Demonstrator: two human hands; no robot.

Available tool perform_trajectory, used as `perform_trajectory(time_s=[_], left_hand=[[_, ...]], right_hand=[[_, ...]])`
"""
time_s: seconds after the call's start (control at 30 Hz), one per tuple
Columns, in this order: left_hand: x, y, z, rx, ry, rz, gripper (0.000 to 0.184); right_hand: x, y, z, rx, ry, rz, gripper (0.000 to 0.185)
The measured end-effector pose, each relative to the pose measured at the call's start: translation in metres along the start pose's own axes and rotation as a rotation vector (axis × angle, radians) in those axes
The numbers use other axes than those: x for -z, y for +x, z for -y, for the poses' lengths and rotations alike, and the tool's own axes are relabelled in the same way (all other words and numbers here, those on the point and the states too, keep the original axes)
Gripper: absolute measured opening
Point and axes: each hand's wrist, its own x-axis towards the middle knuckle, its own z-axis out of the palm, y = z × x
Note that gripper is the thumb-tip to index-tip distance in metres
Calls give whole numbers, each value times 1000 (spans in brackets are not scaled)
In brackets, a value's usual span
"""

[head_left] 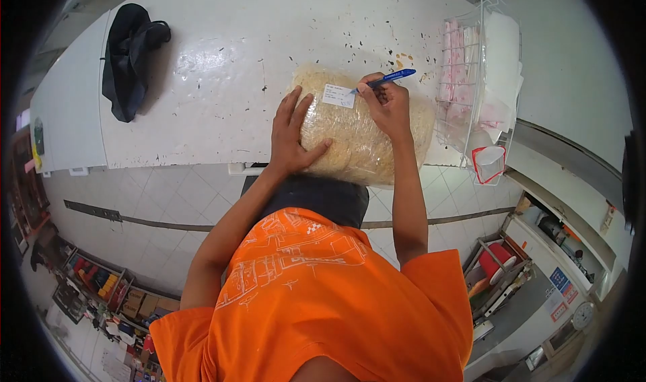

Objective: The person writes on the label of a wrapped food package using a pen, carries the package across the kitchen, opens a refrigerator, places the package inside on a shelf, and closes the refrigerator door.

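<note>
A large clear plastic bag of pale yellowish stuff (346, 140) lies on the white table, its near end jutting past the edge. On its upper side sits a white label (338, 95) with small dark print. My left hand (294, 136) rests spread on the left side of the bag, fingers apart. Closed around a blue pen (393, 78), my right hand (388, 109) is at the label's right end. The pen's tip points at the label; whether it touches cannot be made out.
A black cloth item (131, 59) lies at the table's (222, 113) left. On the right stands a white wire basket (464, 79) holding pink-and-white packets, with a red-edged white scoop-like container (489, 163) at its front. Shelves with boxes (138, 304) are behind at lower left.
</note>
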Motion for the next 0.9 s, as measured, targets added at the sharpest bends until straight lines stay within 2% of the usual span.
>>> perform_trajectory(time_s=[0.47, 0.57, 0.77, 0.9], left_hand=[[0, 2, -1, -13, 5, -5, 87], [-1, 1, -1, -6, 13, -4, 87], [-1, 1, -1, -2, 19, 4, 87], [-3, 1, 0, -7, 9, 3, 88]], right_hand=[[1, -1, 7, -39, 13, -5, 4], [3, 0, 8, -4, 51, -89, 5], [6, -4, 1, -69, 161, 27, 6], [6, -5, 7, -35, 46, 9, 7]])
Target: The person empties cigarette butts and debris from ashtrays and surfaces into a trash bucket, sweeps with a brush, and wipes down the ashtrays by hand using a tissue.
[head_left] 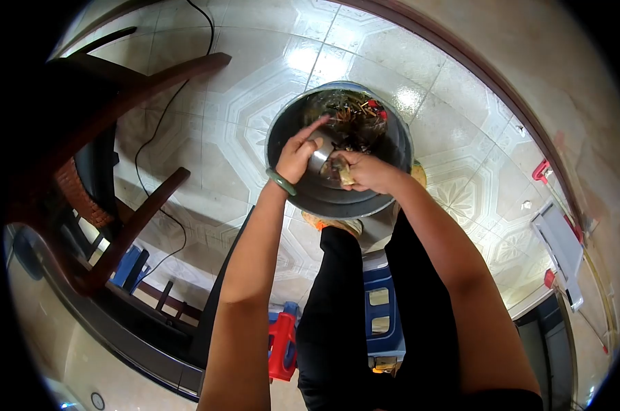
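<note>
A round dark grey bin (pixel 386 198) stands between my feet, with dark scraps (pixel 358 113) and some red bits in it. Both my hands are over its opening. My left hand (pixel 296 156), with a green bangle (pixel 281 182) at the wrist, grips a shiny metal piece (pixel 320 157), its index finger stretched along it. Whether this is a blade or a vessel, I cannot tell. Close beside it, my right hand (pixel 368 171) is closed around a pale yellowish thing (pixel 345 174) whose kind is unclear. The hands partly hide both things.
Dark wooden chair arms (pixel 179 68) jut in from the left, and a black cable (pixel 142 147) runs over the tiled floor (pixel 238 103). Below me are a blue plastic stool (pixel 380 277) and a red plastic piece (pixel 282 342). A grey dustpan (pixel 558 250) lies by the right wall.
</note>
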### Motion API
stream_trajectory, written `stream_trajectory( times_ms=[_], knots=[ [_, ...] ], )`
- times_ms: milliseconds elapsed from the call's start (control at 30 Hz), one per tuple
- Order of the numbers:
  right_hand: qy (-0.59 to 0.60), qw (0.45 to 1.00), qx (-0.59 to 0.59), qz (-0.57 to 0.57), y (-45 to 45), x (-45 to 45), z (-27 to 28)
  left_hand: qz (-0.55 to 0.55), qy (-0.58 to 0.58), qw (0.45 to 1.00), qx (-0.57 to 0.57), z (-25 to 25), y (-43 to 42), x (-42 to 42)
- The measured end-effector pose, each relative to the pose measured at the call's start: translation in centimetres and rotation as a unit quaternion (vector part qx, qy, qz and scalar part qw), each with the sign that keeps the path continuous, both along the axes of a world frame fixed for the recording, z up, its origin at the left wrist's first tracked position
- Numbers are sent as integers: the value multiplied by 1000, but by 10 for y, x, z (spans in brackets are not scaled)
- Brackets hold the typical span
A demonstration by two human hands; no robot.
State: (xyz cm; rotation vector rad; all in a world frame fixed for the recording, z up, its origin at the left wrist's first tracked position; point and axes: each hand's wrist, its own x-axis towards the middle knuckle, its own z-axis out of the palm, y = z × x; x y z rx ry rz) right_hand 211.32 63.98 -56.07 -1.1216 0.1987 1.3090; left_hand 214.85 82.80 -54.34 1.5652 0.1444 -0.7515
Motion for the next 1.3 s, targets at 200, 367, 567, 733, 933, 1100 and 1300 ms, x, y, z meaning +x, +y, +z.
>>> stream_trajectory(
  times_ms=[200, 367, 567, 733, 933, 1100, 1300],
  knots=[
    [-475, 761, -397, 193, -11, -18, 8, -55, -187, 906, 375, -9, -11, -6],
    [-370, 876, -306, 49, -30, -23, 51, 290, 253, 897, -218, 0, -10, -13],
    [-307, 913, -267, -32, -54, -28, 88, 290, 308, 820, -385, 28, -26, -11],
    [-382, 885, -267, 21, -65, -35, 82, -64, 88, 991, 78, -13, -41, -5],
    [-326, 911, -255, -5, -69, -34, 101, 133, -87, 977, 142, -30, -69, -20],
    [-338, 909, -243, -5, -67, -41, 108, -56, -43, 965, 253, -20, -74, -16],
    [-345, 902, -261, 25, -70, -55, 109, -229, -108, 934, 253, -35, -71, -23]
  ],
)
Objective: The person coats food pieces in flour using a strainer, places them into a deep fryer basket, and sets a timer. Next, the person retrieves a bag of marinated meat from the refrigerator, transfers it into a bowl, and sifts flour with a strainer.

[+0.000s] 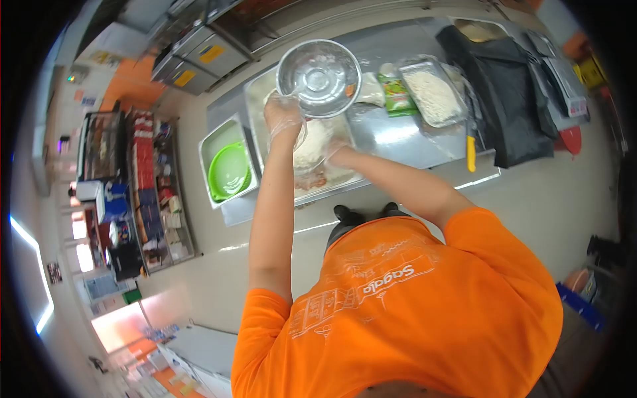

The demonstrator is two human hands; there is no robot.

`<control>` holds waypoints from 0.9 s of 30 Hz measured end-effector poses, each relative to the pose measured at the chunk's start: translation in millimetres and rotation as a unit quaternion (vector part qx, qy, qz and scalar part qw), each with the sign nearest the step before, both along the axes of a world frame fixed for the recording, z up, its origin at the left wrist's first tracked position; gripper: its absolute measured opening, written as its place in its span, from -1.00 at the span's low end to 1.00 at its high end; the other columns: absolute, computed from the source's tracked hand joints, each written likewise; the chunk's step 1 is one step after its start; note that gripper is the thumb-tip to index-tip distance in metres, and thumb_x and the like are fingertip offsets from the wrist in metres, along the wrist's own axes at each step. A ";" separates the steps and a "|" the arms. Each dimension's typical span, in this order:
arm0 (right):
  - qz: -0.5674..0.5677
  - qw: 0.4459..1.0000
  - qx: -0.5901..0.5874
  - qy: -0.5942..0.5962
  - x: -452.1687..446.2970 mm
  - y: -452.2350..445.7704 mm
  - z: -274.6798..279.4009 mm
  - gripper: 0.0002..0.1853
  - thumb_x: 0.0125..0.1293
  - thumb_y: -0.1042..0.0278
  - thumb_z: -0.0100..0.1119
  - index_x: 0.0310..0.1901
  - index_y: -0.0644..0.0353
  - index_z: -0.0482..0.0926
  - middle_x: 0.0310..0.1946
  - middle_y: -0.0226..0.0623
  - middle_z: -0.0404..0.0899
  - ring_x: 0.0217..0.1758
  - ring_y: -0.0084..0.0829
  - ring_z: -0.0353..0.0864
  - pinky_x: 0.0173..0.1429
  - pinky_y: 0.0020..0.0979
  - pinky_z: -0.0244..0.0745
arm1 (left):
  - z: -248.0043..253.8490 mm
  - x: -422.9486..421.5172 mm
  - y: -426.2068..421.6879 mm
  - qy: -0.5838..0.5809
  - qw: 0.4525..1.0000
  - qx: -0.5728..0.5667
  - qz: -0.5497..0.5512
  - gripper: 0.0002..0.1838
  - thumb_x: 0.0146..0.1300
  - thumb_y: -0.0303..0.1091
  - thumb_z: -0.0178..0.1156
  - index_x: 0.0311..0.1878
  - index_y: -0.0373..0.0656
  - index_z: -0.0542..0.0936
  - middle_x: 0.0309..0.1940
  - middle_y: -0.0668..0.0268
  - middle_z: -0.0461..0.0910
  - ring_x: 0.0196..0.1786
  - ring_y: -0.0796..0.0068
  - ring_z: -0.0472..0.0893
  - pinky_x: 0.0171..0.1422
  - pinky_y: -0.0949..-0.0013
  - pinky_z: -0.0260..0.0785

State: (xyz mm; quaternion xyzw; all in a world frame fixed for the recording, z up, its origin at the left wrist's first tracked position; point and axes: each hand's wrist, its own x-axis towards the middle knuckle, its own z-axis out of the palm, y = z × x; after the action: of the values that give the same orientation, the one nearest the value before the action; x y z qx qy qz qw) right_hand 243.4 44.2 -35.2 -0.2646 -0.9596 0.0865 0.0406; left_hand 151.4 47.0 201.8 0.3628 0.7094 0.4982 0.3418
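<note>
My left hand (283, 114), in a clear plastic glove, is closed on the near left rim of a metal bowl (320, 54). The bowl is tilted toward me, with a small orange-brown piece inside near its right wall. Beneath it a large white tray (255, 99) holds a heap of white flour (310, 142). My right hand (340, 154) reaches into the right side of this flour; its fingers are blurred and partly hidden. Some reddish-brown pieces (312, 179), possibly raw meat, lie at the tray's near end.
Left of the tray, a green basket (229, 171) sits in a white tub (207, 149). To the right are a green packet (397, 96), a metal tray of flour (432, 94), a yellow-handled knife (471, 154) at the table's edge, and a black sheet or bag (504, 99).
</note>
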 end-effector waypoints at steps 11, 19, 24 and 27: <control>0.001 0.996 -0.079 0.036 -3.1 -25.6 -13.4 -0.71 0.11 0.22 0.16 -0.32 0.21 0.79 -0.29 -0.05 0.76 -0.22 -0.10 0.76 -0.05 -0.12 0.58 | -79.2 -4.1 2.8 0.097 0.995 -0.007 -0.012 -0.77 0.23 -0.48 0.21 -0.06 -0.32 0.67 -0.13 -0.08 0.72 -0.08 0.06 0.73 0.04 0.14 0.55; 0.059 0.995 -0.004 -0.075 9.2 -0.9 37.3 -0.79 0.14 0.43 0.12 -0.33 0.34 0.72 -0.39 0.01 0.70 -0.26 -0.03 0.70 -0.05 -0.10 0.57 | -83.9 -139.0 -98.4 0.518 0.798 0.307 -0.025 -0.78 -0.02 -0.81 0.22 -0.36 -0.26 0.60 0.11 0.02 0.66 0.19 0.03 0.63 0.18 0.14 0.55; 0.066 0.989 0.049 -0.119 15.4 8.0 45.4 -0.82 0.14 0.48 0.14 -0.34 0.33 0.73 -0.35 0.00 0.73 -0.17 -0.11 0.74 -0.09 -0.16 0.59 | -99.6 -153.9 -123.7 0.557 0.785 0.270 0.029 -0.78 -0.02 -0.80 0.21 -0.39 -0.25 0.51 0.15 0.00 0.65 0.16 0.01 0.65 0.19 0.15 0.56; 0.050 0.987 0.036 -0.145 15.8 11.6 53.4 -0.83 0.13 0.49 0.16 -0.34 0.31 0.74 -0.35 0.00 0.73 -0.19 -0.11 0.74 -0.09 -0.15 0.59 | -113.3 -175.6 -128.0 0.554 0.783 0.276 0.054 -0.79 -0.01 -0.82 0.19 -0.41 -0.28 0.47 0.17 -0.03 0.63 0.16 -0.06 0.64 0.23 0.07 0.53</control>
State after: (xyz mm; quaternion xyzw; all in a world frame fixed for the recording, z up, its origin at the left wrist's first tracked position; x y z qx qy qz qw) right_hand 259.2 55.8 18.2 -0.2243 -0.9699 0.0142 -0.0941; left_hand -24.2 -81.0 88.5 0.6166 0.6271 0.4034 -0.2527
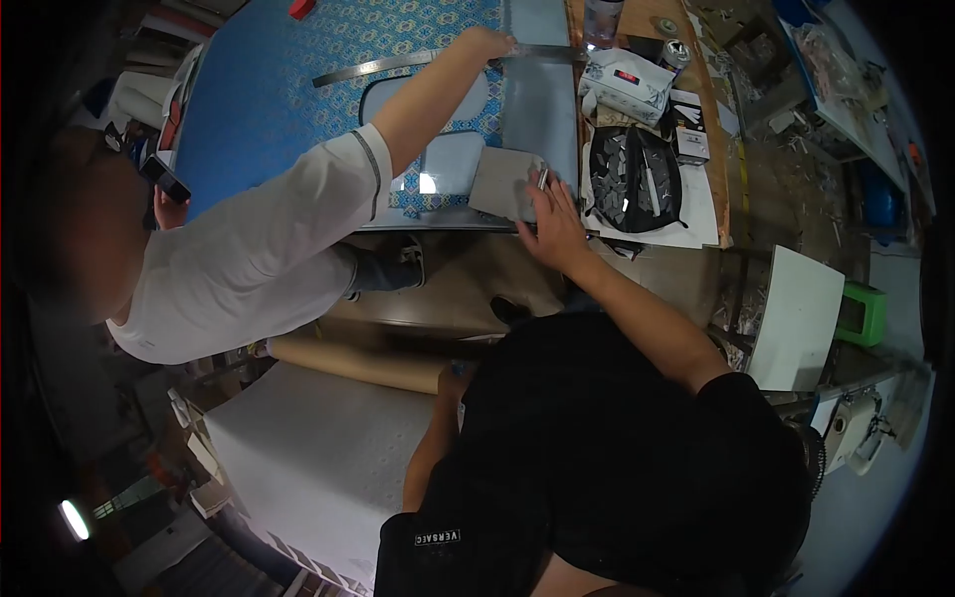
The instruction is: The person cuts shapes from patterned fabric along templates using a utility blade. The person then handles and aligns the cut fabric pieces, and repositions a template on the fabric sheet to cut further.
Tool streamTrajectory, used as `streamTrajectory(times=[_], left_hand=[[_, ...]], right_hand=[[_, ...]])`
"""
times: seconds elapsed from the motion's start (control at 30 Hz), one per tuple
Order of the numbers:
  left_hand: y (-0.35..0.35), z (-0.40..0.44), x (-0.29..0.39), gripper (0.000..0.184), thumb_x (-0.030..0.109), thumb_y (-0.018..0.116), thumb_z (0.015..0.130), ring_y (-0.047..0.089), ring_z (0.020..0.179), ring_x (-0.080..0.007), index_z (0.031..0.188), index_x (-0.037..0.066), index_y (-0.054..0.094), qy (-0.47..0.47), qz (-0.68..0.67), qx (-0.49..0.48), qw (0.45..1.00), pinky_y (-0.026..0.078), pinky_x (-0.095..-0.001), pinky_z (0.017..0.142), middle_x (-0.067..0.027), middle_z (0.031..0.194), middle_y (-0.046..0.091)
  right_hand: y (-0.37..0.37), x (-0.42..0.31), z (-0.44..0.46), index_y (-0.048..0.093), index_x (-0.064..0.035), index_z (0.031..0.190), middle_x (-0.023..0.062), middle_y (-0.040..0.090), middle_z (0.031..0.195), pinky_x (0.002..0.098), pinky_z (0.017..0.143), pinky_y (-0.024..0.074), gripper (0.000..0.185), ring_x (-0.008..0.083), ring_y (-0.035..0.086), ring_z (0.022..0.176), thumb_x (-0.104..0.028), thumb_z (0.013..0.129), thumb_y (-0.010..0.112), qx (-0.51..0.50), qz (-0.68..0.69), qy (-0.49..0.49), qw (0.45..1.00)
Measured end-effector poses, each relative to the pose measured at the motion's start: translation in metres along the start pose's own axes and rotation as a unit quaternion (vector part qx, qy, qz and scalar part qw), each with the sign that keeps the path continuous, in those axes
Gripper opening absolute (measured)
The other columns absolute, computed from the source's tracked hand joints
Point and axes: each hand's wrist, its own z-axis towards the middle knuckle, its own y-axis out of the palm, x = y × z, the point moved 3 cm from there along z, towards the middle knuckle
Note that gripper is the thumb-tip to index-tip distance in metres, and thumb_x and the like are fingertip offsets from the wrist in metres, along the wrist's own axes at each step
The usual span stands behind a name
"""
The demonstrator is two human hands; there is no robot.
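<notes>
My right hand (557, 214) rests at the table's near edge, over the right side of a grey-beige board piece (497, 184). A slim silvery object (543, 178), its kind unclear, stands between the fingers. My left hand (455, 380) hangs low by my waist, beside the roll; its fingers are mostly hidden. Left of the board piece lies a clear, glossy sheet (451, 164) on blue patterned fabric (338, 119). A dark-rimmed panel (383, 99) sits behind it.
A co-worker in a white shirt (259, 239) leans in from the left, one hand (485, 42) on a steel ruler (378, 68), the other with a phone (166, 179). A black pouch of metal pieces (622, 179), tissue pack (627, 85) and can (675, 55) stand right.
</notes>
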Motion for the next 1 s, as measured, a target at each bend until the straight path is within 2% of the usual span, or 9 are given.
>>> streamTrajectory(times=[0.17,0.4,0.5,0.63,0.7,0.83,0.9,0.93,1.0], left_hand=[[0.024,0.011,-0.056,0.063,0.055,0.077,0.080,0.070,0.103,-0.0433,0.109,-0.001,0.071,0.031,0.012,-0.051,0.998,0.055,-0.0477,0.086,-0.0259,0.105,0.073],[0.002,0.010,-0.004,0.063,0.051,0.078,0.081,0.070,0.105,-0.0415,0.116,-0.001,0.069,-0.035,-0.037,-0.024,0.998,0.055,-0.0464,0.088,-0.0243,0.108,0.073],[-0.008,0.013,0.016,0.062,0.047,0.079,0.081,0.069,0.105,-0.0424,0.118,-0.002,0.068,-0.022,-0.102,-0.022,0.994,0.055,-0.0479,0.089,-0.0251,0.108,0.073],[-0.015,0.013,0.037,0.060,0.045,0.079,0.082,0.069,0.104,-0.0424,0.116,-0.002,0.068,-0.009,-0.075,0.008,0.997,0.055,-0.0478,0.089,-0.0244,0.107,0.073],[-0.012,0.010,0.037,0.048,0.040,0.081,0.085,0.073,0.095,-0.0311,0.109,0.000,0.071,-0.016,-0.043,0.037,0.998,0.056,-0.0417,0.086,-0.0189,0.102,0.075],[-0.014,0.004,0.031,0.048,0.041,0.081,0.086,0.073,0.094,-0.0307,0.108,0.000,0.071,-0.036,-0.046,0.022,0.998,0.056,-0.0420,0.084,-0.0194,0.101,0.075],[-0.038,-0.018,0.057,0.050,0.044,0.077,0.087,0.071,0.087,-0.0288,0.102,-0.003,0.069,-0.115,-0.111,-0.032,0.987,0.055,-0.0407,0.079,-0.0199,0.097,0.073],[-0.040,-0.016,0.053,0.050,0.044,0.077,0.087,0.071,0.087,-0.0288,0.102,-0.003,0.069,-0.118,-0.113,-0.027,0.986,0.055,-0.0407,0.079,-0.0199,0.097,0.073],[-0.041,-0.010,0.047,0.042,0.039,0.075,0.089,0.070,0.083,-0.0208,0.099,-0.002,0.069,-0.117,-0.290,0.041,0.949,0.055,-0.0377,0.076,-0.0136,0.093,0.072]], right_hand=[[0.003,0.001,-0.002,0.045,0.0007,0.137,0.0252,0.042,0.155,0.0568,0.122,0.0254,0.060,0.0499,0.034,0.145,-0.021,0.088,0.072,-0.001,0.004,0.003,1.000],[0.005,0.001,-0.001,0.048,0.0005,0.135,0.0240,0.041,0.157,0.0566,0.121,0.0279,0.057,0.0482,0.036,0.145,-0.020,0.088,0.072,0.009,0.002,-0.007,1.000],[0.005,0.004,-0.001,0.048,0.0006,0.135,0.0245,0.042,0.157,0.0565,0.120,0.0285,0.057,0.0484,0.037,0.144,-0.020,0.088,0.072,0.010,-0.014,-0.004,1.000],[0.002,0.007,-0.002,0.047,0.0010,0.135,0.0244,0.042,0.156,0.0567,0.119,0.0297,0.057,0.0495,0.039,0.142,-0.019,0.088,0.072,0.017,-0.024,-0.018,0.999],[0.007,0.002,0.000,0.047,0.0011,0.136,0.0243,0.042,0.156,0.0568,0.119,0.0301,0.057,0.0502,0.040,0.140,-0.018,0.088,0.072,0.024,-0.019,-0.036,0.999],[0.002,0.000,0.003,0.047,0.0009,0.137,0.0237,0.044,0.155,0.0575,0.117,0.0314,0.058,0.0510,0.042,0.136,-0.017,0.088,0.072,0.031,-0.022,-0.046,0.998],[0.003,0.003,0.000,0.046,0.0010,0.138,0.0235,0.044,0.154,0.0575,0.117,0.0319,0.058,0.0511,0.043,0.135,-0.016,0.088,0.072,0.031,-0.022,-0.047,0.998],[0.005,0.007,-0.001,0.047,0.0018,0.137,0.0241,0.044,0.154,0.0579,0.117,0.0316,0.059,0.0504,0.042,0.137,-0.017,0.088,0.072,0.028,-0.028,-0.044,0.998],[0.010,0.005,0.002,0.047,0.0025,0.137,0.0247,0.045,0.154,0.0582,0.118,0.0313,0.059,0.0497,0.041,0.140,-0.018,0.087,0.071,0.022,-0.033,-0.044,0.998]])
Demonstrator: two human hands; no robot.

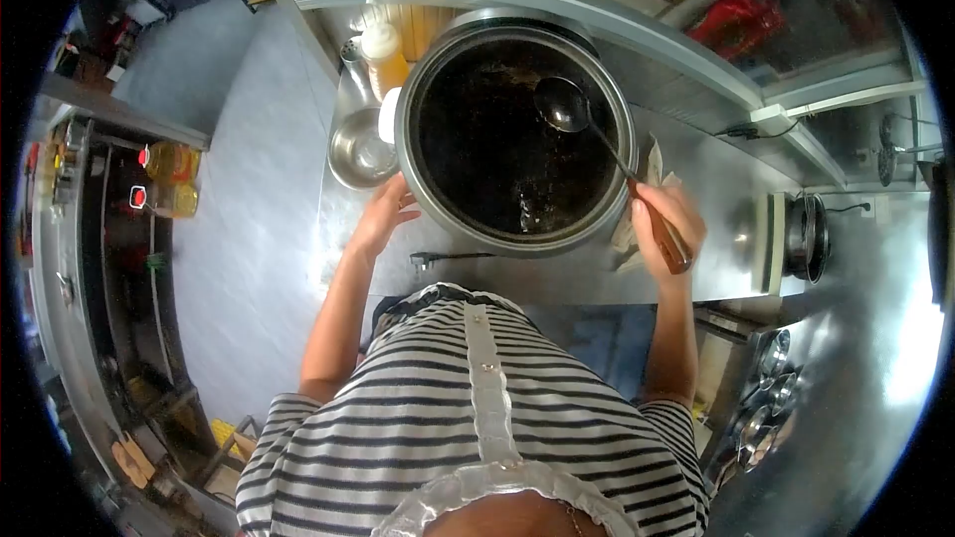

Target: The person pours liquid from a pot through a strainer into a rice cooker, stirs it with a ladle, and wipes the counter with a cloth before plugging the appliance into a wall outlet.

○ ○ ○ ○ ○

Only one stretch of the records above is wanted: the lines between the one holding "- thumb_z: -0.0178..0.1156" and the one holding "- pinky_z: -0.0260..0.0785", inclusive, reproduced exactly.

  - thumb_z: -0.0178..0.1156
  - index_x: 0.0311..0.1878
  - index_y: -0.0373..0.0656
  - index_z: -0.0542..0.0936
  - middle_x: 0.0309..0.1940
  - middle_y: -0.0668..0.0268
  - middle_z: -0.0461..0.0910
  - ring_x: 0.0196..0.1786
  - ring_y: -0.0796..0.0068
  - ring_z: -0.0472..0.0893
  - pinky_x: 0.0171..0.1422
  - pinky_y: -0.0949..-0.0013
  - pinky_z: -0.0260..0.0785

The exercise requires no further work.